The three missions, paced roughly six months apart, will come after Axiom’s first ride on Crew Dragon in January next year flying an “all-civilian” crew to the International Space Station for eight days. Ax-2, the second mission, will be led by former NASA astronaut Peggy Whitson. Crews for Ax-3 and 4 haven’t been announced yet. All flights will involve similar stays on the ISS.
Axiom declined to disclose the value of the agreement, which had been in the works for months and was officially signed with SpaceX in recent weeks. SpaceX didn’t return an email seeking comment. The timing and parameters of missions are subject to approval from NASA, which manages the ISS schedule, as well as a panel of NASA’s international space station partners.

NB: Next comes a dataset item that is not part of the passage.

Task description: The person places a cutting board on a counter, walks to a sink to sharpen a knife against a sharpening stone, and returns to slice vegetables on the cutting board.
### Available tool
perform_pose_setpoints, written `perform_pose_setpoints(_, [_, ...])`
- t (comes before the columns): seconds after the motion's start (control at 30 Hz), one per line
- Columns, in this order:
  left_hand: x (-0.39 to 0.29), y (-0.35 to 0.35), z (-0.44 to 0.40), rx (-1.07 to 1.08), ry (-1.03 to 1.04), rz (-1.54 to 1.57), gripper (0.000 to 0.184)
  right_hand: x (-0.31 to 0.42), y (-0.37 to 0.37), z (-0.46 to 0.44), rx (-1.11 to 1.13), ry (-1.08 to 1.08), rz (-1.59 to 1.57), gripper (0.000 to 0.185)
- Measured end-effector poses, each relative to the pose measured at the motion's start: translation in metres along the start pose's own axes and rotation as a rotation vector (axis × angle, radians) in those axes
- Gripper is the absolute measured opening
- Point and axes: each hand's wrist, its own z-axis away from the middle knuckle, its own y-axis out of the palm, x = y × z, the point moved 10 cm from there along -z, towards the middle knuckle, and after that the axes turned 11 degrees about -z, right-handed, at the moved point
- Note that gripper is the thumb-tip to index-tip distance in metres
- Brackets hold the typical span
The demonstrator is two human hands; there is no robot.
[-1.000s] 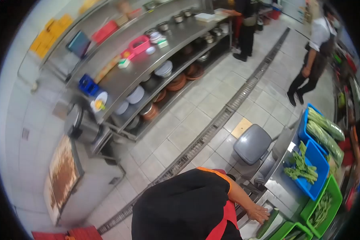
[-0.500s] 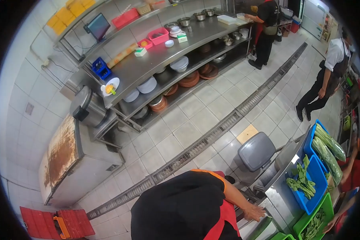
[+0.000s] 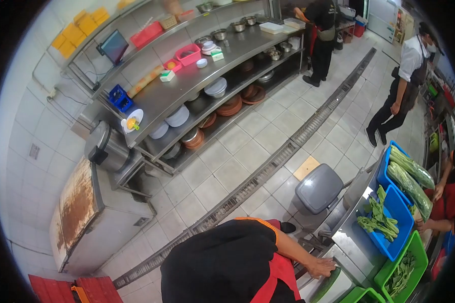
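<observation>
From the bottom edge my black sleeve with orange trim leads to my left forearm, which reaches right. My left hand (image 3: 318, 267) is palm down with its fingers closed over the upper end of a cucumber (image 3: 325, 287). The long dark-green cucumber lies on a white board (image 3: 343, 287), partly cut off by the frame's bottom. My right hand is out of view. Close beyond the board is a green crate (image 3: 383, 275) of leafy greens. A blue crate (image 3: 371, 237) beside it holds leafy stems, and bagged long green vegetables (image 3: 408, 184) lie behind.
A co-worker's hands (image 3: 422, 225) are at the right, beside the crates. Two other people stand farther back. A grey-lidded bin (image 3: 318, 188) stands near the counter. A floor drain (image 3: 283, 156) crosses the tiles, and a steel shelf counter (image 3: 187, 83) with dishes runs along the wall.
The whole view has shifted slightly, and more of the cucumber shows. My left hand stays at its upper end. The co-worker's hands at the right have moved beside the crates.
</observation>
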Motion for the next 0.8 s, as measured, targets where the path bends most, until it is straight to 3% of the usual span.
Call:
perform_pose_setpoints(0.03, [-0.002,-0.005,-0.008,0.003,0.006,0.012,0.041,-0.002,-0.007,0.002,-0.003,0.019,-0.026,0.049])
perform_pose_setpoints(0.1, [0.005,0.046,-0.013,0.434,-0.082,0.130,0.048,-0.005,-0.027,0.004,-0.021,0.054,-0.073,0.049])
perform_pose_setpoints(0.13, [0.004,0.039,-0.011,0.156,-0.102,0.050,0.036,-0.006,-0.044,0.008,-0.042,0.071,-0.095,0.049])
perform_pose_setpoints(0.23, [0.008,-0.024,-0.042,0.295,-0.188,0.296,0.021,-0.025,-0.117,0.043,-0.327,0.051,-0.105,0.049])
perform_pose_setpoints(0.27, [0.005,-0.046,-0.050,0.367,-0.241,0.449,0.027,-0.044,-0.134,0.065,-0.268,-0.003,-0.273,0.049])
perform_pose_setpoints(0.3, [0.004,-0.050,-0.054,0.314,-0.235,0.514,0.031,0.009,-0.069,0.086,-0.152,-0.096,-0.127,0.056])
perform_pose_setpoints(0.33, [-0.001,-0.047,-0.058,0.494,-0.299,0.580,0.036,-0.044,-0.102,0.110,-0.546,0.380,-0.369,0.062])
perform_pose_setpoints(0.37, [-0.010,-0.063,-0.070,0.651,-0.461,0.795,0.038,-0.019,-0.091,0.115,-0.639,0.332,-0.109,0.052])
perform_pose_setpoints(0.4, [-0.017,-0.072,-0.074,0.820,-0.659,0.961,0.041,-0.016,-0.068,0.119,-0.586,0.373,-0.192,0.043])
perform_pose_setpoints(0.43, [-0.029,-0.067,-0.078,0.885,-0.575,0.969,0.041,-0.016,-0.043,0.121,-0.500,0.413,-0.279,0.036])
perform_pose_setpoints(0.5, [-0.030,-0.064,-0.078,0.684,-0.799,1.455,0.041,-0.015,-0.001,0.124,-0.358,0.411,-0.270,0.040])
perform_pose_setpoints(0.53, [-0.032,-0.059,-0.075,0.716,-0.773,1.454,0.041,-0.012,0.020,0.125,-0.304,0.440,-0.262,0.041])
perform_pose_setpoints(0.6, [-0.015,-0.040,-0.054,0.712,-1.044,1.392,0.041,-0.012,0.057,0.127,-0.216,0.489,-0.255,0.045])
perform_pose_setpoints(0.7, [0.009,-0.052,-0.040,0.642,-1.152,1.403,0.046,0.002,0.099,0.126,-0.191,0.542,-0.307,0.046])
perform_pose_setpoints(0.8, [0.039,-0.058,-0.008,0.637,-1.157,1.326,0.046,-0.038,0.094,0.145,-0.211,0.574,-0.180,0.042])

“A new era in human spaceflight is here,” SpaceX president Gwynne Shotwell said in a statement. “The growing partnership between Axiom and SpaceX will enable more opportunities for more humans in space on the road to making humanity multiplanetary,” SpaceX said of the Axiom deal on its website, referring to its founder Elon Musk’s main goal of colonizing Mars.
For Houston-based Axiom, founded in 2016 by veteran NASA ISS manager Mike Suffredini, these initial Crew Dragon treks to the space station will serve as “precursor missions” ahead of the company’s core project of building commercial ISS modules, the first of which is planned for installation in 2024. Suffredini, Axiom’s CEO, said these missions keep the company on track for those commercial space station plans.
“All four crews will receive combined commercial astronaut training from NASA and SpaceX, with SpaceX providing training on the Falcon 9 launch vehicle and Dragon spacecraft, emergency preparedness training, spacesuit and spacecraft ingress and egress exercises, as well as partial and full simulations,” SpaceX’s statement said.
SpaceX’s Crew Dragon capsule was developed under a mix of private funds and a roughly $3 billion NASA contract in the agency’s Commercial Crew Program, which was started to revive America’s ability to launch crews to space from US soil after a decade-long dependence on Russian rockets. SpaceX has launched three crews of government astronauts under that program since May 2020, with four more planned in the future. Boeing, the second company under that program, is further behind with its Starliner capsule, which is slated to fly its first astronaut crew by year’s end.
Adding four private Axiom-arranged Crew Dragon missions on top of SpaceX’s commercial crew cadence would make for a busy schedule for the ISS, which only has two docking ports that are compatible with Crew Dragon, a cargo-only version of Crew Dragon, and Boeing’s Starliner. With Starliner flights planned ahead, and NASA stating it allows only two private astronaut flights to the ISS per year, it’s unclear whether all four Axiom missions would get approved for flight through 2023. NASA didn’t immediately respond to an email seeking comment.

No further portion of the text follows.